State v. Meyer, 435 P.3d 829, 295 Or. App. 632 (2019)

Jan. 9, 2019 · Court of Appeals of Oregon · A160912
435 P.3d 829, 295 Or. App. 632

STATE of Oregon, Plaintiff-Respondent,
v.
Dustin Douglas MEYER, Defendant-Appellant.

A160912

Court of Appeals of Oregon.

Submitted on remand November 21, 2018.
January 9, 2019

Ernest G. Lannet, Chief Defender, Criminal Appellate Section, and Rond Chananudech, Deputy Public Defender, Office of Public Defense Services, filed the brief for appellant.

Ellen F. Rosenblum, Attorney General, Benjamin Gutman, Solicitor General, and Doug M. Petrina, Assistant Attorney General, filed the brief for respondent.

Before Lagesen, Presiding Judge, and DeVore, Judge, and James, Judge.

LAGESEN, P. J.

*633The Supreme Court has remanded this case to us, in which defendant challenges the denial of his motion for judgment of acquittal on the charge of attempted first-degree theft, for reconsideration in light of its recent decision in State v. Fonte , 363 Or. 327, 422 P.3d 202 (2018). State v. Meyer , 363 Or. 744, 430 P.3d 561 (2018) ( Meyer II ). For the reasons that follow, on review for legal error, State v. Miller , 289 Or. App. 353, 357, 413 P.3d 999 (2017), we conclude that, under Fonte , the trial court erred when it denied defendant's motion. We therefore reverse.

*830Except as otherwise noted, the pertinent facts are not disputed. On the afternoon of December 12, 2014, FedEx delivered 17 boxes to the North Face store in northwest Portland. One box containing three garments-a girl's jacket and two infant jackets-went missing. About an hour after the box disappeared, defendant came into the store with the three jackets and attempted to exchange them.1 The store manager contacted police, who arrested defendant.

Defendant was charged with one count of second-degree theft (Count 1) and one count of attempted first-degree theft (Count 2). Count 1 was predicated on the state's theory that defendant was the person who had taken the jackets in the first place. Count 2 was predicated on the theory that defendant attempted to commit first-degree theft by receiving by "selling" when he attempted to exchange the stolen jackets.2

*634Defendant elected to be tried by a jury. At trial, defendant moved for a judgment of acquittal on Count 2 on the ground that there was insufficient evidence that defendant had attempted to dispose of the jackets by "selling" them within the meaning of ORS 164.055(1)(c). In particular, defendant argued that returning the jackets to the store, even had he succeeded, would not constitute the "selling" of the jackets for purposes of ORS 164.055(1)(c). The trial court denied the motion, reasoning that "exchanging something for store credit instead of cash is selling under ORS 164.055(1)." The jury acquitted defendant on Count 1, but convicted on Count 2.

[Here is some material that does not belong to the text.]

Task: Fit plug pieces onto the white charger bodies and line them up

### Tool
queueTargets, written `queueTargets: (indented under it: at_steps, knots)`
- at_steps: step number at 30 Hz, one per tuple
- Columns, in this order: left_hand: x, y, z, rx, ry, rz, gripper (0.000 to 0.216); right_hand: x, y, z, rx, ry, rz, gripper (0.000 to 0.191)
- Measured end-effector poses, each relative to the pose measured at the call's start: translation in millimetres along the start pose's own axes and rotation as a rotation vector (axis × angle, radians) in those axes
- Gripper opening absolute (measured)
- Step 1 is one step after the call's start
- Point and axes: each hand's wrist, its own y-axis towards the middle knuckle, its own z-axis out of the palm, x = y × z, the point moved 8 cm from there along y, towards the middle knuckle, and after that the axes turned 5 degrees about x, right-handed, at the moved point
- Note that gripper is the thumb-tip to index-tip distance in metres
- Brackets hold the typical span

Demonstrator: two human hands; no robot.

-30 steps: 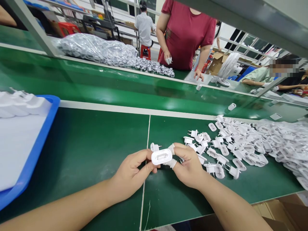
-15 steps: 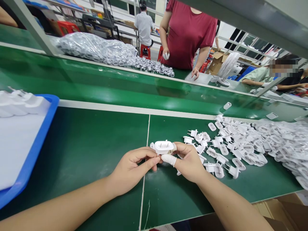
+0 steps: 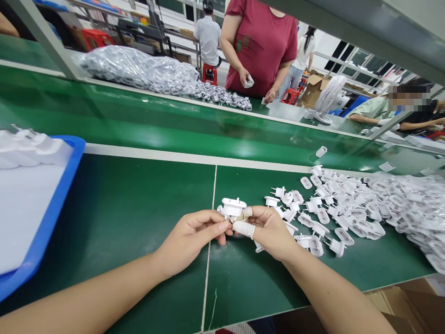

Defendant appealed, assigning error to the trial court's denial of his motion for judgment of acquittal. He reiterated his argument that returning or exchanging an item does not constitute "selling" under ORS 164.055(1)(c). Consistent with our decisions in several cases presenting the same legal issue, including State v. Fonte , 285 Or. App. 653, 402 P.3d 784 (2017), itself, we affirmed without opinion. State v. Meyer , 287 Or. App. 887, 403 P.3d 812 (2017) ( Meyer I ). Following its decision in Fonte , the Supreme Court allowed review of our decision in Meyer I , vacated it, and remanded the case to us for reconsideration in light of Fonte . Meyer II , 363 Or. 744, 430 P.3d 561.

In view of Fonte , we now conclude that the trial court erred when it denied defendant's motion for judgment of acquittal. At issue in Fonte was whether the defendant had committed theft by receiving by "selling" for purposes of ORS 164.055(1)(c) when, on two separate occasions, he took a pair of jeans from a store's sales floor and exchanged the jeans for cash after leading the cashier to believe that he had previously purchased the jeans from the store. Fonte , 363 Or. at 329, 422 P.3d 202. After considering arguments echoing those presented by defendant and the state in this case, the Supreme Court concluded that the conduct did not constitute theft by receiving by selling. The court comprehensively reviewed the text, context, and legislative history of the theft statutes, and then explained that it "discern[ed] a legislative intent to make that elevated crime [of theft by receiving by selling] applicable to fences-dealers in the market for stolen goods." Id . at 347, 422 P.3d 202. Thus, the court determined:

*635"[T]he legislature did not intend theft by receiving committed by selling to include a theft, such as that committed in this case, that is both committed by an initial thief and committed by fraudulently returning property to its owner in accordance *831with the owner's return policy rather than selling that property to a third party in the market for stolen goods. *** [B]ecause defendant was the initial thief and because he returned the property to its owner, rather than selling it to a third party in the market for stolen goods, that crime is not punishable as a felony under ORS 165.055(1)(c)."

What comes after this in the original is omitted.